Jan Dhan Yojana has helped poor, but financial inclusion still far off
According to a World Bank survey in 2012, only 35% of adults in India had access to a formal bank account and only 8% borrowed from institutional and formal sources
Even as the Prime Minister’s Jan Dhan Yojana (PMJDY) has helped a majority of poor households in India open bank accounts, there are many activities of financial inclusion still pending fulfilment, said a panel of experts at the annual banking conclave organized by Mint on Thursday.
The panel consisted of senior officials from the banking and financial inclusion space, including Vijay Mahajan, chairman, Basix Group; Vikram Akula, chairperson, Vaya Finserv Pvt. Ltd; V. Vaidyanathan, chairman and managing director, Capital First Ltd; Alok Prasad, chief executive officer, Microfinance Institutions Network (MFIN); Romesh Sobti, managing director (MD) and chief executive officer (CEO), IndusInd Bank Ltd, and Vishwavir Ahuja, MD and CEO, Ratnakar Bank Ltd (RBL).
Vaidyanathan of Capital First said exclusion of the urban poor was one of the most important issues overlooked by the banking industry.
“There is a lot of exclusion, right under our noses, in the urban territories. That has often gone unnoticed, unreported and unattended. So, when we talk of financial inclusion, I’d wish that we bring the urban poor into the agenda. That would make a big difference,” he said.
According to World Bank’s Global Financial Inclusion Survey (2012), only 35% of adults in India had access to a formal bank account and only 8% borrowed from institutional and formal sources.
As on 29 January, banks had opened nearly 124 million accounts under the Prime Minister’s financial inclusion scheme, according to data on the PMJDY website. Of this, nearly 74 million were in rural areas, and the rest in urban areas.
Another issue plaguing the banking system is the lack of credit available to those who had opened accounts under the financial inclusion agenda even before PMJDY came into being, Vaidyanathan pointed out.
“The credit facility is available to not even 10% of the current lot of customers. So there is financial inclusion in terms of account opening, but there is exclusion in the credit given to the same customer,” he said.
But while talking of credit facilities to the poor and excluded, the banking system also needs to be careful that these loans are not faced with frequent loan waivers by politicians, the group noted.
According to Mahajan of Basix, though India is home to a large population of youth, this population is also unskilled and poorly educated. He estimated that each young person would need about Rs.60,000-70,000 for skilling purposes in order to make them employable.
“But this cannot be done by the government because it will bust the fisc. So it has to be done through bank loans... We need a guarantee that if these loans are given by the crores, they should be protected in terms of repayment. There should be a mechanism of Aadhaar-based recovery of those loans,” Mahajan said.
The panel also discussed the innovations of the banking system in making financial inclusion a viable business strategy.
Sobti from IndusInd Bank said the banking system had already invested Rs.1,400-1,500 crore under PMJDY, which has helped banks accelerate the implementation of technology and complete processes such as know your customer, which would have otherwise taken longer.
He also talked about the viability of conducting business while ensuring financial inclusion is not affected. Unlike urban areas, where fee is a major contributor to business growth, rural businesses would have to be focused on lending to the population there, he said.

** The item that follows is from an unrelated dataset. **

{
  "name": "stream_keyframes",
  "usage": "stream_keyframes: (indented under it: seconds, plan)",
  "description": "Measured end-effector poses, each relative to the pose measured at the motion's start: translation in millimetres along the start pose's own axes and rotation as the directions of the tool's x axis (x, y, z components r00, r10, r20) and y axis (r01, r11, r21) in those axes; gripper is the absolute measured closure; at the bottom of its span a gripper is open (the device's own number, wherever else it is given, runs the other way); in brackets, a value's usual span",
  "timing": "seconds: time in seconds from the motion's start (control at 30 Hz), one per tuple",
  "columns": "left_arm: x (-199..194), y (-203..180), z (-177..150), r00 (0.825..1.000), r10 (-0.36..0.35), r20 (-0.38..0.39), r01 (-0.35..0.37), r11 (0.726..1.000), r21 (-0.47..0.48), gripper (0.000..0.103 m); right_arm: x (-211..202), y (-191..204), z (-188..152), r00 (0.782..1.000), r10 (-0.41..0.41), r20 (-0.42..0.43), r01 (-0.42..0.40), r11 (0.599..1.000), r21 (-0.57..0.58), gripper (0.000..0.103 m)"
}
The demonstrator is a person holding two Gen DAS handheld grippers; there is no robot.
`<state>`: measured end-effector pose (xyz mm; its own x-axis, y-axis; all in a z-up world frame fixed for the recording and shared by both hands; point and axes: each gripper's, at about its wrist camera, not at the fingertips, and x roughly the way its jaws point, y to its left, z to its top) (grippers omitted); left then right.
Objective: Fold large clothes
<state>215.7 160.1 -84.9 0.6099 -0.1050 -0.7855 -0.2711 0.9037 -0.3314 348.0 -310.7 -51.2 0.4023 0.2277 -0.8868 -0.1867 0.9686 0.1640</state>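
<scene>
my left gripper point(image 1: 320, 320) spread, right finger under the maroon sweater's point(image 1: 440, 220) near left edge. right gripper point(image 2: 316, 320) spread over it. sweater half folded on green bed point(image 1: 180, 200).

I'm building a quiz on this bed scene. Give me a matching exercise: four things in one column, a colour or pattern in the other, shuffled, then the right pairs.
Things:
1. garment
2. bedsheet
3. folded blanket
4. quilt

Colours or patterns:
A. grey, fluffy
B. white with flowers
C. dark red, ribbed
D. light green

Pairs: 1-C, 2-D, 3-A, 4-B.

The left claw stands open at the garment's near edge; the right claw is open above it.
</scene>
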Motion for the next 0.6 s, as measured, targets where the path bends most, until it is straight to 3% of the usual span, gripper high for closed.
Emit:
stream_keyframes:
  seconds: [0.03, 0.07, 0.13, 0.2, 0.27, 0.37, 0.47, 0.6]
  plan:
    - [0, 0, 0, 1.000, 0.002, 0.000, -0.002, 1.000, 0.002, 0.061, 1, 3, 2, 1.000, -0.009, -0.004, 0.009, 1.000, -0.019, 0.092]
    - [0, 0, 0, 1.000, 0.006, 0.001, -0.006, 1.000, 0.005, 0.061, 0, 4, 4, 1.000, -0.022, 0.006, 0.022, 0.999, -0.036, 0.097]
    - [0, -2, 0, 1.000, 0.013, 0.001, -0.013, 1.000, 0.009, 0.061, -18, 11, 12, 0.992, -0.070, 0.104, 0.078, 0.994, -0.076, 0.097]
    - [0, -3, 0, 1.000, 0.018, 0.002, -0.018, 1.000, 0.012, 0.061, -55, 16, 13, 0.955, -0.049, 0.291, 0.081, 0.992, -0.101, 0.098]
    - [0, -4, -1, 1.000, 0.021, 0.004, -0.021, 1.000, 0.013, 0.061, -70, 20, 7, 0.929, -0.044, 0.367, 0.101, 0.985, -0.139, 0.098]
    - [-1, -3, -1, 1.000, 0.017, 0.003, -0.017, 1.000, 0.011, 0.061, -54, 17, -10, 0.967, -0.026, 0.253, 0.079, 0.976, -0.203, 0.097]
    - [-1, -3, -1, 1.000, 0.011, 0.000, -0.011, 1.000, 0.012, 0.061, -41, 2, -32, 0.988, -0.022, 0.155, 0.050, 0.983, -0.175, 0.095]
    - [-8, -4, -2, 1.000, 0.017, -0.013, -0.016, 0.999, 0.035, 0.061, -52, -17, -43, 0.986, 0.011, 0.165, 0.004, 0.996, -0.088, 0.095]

“We (IndusInd Bank) have focused on an asset-led strategy where we have given three quarters of a million dollars to the rural poor,” Sobti said.
Akula, who is also the founder and former chairperson of SKS Microfinance Ltd, said the best way to make financial inclusion viable is to bring in multiple products for the customers.

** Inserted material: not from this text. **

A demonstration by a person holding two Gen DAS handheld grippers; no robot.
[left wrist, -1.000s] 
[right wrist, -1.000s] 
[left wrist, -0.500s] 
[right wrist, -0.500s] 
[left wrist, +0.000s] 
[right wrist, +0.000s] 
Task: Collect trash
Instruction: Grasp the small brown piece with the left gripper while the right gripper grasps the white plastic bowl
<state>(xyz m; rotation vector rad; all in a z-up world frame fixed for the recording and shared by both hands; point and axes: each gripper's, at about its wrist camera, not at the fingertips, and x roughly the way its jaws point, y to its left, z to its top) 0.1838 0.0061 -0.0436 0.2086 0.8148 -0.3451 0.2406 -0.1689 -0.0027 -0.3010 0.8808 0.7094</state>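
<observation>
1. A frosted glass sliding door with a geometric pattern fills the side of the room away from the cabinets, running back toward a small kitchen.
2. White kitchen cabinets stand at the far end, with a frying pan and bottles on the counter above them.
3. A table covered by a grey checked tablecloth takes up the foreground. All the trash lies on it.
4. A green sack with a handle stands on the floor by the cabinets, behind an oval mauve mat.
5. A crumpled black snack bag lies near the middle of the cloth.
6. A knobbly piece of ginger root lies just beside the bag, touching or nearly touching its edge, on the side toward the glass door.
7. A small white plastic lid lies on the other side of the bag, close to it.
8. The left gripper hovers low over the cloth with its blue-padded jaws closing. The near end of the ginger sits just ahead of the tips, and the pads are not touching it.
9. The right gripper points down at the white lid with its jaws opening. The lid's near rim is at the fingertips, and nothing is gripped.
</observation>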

RBL has formed a special core banking solution for financial inclusion which has helped cut costs and improve efficiencies, said Ahuja. About 55% of the bank’s loan book is tilted towards micro, small and medium enterprises and lending towards agriculture and rural opportunities, he said.
Prasad of MFIN said that while it was important to make the segment financially viable, it should be ensured that lending was based on “sanity and not vanity”. He discussed the example of the microfinance industry where some players had indulged in profiteering—instead of profiting from the business—which led to a crisis in 2010. He also pointed how the sector had now learned from its mistakes and was coming back to profit, despite strict regulatory conditions.
The panel also discussed the advent of small and payments banks, while talking about the challenges and opportunities that they are likely to face. The Reserve Bank of India announced final guidelines for licensing of small and payments banks on 27 November. These banks are aimed at serving customers who do not have access to the formal banking system.
“India will need at least 50 small banks in the next five years,” Vaidyanathan said.
According to Mahajan, a small bank would need to develop a deposit base of at least Rs.1,200 crore to be viable for business. This was likely to take a few years and could play as a “valley of death” for many new players, he added.
When it comes to competition, established banks need not need be wary of small and payments banks, but rather learn about the innovative technology and business models that they will bring in to the banking space, said Sobti.